I've managed to get back to the rest of your comments. Sorry that it took
me a while.

On 2018/09/11 8:23, David Rowley wrote:
> On 30 August 2018 at 21:29, Amit Langote <Langote_Amit_f8(at)lab(dot)ntt(dot)co(dot)jp> wrote:
>> Attached updated patches, with 0002 containing the changes mentioned above.
>
> Here's my first pass review on this:
>
> 0002:
>
> 10. I think moving the PlannerInfo->total_table_pages calculation
> needs to be done in its own patch. This is a behavioural change where
> we no longer count pruned relations in the calculation which can
> result in plan changes. I posted a patch in [1] to fix this as a bug
> fix as I think the current code is incorrect. My patch also updates
> the first paragraph of the comment. You've not done that.

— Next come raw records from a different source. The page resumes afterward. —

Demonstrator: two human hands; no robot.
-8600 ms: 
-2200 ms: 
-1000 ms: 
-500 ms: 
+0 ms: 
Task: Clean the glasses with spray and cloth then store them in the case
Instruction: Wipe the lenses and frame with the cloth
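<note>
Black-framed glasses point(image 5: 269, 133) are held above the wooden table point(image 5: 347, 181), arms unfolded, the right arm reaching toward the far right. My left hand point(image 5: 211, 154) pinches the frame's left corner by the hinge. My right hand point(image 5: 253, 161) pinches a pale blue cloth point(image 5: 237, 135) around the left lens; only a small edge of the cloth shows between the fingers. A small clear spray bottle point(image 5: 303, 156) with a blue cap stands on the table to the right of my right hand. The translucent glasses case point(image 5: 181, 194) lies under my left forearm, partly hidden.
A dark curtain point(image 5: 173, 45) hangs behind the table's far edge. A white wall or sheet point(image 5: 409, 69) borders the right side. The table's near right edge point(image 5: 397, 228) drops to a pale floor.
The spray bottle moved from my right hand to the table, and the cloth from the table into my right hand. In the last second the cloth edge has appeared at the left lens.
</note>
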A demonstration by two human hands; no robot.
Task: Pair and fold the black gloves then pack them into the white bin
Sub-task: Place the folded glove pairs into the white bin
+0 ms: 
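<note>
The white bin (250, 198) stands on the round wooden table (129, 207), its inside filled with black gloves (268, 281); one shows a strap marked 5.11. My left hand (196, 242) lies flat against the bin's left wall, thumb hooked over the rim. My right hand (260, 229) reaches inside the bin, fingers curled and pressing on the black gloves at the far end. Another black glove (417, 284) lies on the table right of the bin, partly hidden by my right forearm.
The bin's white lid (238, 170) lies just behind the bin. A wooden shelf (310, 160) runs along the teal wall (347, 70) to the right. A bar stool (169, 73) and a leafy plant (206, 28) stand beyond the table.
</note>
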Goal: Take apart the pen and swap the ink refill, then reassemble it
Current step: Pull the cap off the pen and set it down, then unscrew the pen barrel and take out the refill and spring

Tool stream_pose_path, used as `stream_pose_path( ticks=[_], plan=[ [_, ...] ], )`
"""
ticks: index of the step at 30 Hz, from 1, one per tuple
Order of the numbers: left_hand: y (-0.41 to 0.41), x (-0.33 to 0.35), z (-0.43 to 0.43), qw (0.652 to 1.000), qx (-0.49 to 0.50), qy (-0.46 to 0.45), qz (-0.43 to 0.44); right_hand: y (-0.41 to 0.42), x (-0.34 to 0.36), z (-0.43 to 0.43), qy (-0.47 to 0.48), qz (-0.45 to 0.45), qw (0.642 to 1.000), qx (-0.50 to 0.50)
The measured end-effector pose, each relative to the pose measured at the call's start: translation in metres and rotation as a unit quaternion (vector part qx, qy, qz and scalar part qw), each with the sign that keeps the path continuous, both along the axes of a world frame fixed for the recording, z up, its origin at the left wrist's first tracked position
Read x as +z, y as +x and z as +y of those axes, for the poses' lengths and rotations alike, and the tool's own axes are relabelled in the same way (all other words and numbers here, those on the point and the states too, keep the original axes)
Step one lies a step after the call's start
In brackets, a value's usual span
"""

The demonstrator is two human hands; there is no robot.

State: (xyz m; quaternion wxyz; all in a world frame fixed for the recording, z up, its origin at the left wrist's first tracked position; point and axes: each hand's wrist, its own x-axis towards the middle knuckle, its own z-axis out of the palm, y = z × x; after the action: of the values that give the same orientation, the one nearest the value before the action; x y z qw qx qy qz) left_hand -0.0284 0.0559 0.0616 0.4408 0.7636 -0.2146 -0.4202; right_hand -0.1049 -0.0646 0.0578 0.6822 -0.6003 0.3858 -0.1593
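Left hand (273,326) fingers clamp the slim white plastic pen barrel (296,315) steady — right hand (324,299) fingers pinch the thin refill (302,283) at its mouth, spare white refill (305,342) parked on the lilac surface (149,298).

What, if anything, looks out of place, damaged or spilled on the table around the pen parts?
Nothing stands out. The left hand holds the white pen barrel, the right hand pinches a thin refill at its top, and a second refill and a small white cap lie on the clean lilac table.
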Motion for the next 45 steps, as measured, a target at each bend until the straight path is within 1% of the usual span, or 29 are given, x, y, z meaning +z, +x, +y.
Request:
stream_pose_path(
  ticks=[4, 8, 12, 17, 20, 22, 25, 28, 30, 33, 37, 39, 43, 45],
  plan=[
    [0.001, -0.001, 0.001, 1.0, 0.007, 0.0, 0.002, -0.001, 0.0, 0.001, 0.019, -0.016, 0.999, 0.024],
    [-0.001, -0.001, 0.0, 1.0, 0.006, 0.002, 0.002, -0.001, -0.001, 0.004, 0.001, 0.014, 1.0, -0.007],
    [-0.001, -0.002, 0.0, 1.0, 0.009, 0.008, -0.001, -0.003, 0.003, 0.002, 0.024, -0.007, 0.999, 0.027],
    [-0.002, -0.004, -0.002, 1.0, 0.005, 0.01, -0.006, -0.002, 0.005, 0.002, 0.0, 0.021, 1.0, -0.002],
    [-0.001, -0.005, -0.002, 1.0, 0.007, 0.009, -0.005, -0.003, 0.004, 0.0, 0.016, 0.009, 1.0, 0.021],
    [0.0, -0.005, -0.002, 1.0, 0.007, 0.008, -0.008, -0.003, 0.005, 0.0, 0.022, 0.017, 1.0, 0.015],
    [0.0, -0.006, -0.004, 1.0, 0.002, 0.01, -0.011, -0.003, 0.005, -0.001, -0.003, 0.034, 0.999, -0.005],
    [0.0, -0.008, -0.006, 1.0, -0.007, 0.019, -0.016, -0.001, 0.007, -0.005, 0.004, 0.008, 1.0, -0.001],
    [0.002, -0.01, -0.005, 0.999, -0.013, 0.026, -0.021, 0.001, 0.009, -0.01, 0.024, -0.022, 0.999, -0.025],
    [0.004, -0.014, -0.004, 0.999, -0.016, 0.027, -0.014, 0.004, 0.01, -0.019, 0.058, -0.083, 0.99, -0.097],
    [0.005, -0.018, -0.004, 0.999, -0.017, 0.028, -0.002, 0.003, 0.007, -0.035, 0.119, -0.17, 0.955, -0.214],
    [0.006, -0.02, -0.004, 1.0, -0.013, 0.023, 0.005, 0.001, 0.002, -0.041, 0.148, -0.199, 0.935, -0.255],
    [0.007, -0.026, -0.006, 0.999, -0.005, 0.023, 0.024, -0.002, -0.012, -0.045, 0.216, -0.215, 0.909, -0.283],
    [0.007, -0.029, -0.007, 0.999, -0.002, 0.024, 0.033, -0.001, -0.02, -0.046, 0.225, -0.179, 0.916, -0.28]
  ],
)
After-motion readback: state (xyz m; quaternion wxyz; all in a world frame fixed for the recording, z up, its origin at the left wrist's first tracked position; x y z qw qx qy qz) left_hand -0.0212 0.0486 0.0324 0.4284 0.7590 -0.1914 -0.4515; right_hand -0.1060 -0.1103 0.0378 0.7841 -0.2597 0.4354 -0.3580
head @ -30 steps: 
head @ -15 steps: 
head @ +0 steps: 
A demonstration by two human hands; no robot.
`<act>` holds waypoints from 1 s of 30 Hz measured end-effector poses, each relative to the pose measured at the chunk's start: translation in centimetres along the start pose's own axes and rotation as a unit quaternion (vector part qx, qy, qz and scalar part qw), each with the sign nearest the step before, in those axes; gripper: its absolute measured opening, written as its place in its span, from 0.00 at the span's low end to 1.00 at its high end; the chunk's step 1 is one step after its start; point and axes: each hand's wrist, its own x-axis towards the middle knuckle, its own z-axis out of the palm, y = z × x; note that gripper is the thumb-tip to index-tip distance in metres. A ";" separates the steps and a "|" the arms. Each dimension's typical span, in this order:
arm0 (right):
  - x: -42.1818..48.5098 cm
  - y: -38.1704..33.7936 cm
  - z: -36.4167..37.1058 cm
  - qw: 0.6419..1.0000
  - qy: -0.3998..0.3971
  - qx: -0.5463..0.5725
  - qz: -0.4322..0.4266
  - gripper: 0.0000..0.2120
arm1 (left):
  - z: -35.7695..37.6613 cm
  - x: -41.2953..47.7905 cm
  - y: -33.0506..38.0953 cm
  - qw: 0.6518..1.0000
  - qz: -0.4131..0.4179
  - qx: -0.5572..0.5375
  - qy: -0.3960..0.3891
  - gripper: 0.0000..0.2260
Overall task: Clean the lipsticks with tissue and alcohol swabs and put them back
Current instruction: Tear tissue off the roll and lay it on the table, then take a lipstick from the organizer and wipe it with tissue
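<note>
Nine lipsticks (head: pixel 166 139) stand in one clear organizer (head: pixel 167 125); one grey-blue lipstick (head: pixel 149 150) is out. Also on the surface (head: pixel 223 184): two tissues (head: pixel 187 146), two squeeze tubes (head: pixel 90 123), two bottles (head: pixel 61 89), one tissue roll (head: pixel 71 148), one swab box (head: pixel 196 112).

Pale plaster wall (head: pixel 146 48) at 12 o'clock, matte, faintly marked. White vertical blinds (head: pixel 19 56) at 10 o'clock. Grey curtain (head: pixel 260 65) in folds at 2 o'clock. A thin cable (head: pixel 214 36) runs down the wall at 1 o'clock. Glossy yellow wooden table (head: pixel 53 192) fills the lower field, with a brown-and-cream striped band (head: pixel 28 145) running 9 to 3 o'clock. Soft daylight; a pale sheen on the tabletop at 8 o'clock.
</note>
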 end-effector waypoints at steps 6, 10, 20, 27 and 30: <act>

As mentioned on the other thread, I've included your patch in my own series.

> 11. "pruning"
>
> + * And do prunin. Note that this adds AppendRelInfo's of only the

Fixed.

> 12. It's much more efficient just to do bms_add_range() outside the loop in:
>
> + for (i = 0; i < rel->nparts; i++)
> + {
> + rel->part_rels[i] = build_partition_rel(root, rel,
> + rel->part_oids[i]);
> + rel->live_parts = bms_add_member(rel->live_parts, i);
> + }

You're right, I almost forgot about bms_add_range that we just recently added.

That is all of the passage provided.